● Task to complete
Two lines in the listing below mark the span: one contains "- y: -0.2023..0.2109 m" and one contains "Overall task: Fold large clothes". Reproduce both of them and everything between, exactly.

═════ The records

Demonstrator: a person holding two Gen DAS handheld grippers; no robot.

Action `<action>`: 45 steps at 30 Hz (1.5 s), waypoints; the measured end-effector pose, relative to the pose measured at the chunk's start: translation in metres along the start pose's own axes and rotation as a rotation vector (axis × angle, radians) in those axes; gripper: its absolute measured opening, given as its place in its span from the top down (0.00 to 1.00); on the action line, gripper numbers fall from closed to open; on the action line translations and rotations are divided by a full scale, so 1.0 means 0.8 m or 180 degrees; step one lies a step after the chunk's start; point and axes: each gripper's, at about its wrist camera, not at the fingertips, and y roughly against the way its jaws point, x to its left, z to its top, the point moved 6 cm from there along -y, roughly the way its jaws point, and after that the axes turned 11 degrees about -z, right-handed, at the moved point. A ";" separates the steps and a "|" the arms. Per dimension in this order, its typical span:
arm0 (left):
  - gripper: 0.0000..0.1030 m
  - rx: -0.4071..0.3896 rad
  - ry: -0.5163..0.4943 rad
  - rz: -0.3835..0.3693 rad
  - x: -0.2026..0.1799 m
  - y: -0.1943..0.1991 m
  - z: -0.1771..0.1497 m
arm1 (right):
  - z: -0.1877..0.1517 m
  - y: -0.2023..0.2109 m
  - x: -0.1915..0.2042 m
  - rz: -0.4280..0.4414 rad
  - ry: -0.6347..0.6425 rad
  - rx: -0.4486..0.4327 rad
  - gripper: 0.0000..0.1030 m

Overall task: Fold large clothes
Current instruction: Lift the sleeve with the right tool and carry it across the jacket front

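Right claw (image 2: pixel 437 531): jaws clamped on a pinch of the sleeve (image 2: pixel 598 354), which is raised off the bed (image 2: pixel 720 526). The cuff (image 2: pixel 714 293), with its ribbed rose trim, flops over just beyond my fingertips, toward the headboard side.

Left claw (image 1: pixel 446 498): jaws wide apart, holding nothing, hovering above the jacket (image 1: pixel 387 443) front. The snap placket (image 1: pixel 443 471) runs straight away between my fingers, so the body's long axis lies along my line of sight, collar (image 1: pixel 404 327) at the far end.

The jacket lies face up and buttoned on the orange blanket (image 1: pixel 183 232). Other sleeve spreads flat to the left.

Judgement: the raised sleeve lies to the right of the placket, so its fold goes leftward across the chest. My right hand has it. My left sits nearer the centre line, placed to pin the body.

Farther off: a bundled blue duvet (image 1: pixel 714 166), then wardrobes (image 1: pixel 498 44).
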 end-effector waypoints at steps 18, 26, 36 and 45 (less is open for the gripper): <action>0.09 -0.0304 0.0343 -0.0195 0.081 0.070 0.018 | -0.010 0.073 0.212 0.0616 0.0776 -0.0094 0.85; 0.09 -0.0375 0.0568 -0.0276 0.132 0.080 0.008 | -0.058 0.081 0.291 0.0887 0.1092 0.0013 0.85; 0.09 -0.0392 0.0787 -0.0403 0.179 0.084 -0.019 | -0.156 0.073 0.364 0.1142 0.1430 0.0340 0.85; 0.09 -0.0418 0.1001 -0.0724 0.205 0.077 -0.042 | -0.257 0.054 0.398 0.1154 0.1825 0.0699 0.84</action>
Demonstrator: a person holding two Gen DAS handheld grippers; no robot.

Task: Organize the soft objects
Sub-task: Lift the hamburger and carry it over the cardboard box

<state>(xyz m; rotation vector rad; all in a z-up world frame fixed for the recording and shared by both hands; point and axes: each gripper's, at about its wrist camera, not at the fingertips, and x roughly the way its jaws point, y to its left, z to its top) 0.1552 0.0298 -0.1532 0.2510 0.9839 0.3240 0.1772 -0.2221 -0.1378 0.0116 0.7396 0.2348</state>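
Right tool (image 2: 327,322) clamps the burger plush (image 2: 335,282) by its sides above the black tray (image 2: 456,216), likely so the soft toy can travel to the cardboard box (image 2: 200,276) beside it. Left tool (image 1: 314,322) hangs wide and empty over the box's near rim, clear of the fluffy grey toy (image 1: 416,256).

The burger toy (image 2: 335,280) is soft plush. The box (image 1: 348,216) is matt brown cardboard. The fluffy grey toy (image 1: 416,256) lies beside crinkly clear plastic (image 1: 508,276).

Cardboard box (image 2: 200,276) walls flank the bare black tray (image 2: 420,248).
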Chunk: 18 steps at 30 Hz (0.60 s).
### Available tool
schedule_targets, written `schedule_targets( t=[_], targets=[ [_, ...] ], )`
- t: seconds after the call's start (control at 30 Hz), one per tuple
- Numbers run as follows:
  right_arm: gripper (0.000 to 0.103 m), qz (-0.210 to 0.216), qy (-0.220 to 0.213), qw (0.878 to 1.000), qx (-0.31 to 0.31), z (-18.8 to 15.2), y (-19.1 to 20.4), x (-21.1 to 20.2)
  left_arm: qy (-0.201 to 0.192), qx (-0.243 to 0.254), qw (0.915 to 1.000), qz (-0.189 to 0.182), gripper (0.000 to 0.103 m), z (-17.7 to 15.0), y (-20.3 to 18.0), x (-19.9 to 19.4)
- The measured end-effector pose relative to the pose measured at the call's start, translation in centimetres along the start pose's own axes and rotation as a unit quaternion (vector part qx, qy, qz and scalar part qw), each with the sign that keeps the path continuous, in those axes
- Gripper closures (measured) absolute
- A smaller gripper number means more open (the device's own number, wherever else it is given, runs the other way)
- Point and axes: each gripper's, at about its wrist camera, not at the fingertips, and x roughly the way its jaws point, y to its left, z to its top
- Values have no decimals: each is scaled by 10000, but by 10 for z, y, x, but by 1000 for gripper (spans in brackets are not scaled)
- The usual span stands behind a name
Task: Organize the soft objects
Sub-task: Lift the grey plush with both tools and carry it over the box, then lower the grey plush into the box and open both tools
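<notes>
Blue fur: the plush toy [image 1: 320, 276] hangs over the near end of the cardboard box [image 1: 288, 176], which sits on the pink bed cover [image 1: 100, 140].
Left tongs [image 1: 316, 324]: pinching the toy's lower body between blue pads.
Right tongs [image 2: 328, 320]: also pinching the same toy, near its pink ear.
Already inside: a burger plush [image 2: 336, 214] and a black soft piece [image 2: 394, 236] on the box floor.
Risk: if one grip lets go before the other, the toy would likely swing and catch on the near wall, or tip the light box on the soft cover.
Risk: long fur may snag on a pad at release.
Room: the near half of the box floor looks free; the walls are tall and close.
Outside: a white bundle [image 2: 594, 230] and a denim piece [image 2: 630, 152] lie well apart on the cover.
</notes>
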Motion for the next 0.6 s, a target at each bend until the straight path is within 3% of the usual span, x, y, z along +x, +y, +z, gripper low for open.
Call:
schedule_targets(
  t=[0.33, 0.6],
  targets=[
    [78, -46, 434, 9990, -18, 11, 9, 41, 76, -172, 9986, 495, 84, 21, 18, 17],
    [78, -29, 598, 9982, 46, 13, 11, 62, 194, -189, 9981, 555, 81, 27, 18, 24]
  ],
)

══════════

● Answer box
  - y: -0.2023..0.2109 m
  - x: -0.1915..0.2042 m
  - rz: -0.4280..0.4414 rad
  - ry: -0.6347..0.6425 rad
  - rx: -0.4486..0.4327 rad
  - gripper: 0.0000..0.1030 m

Overall task: Fold large clothes

That wraps up the answer.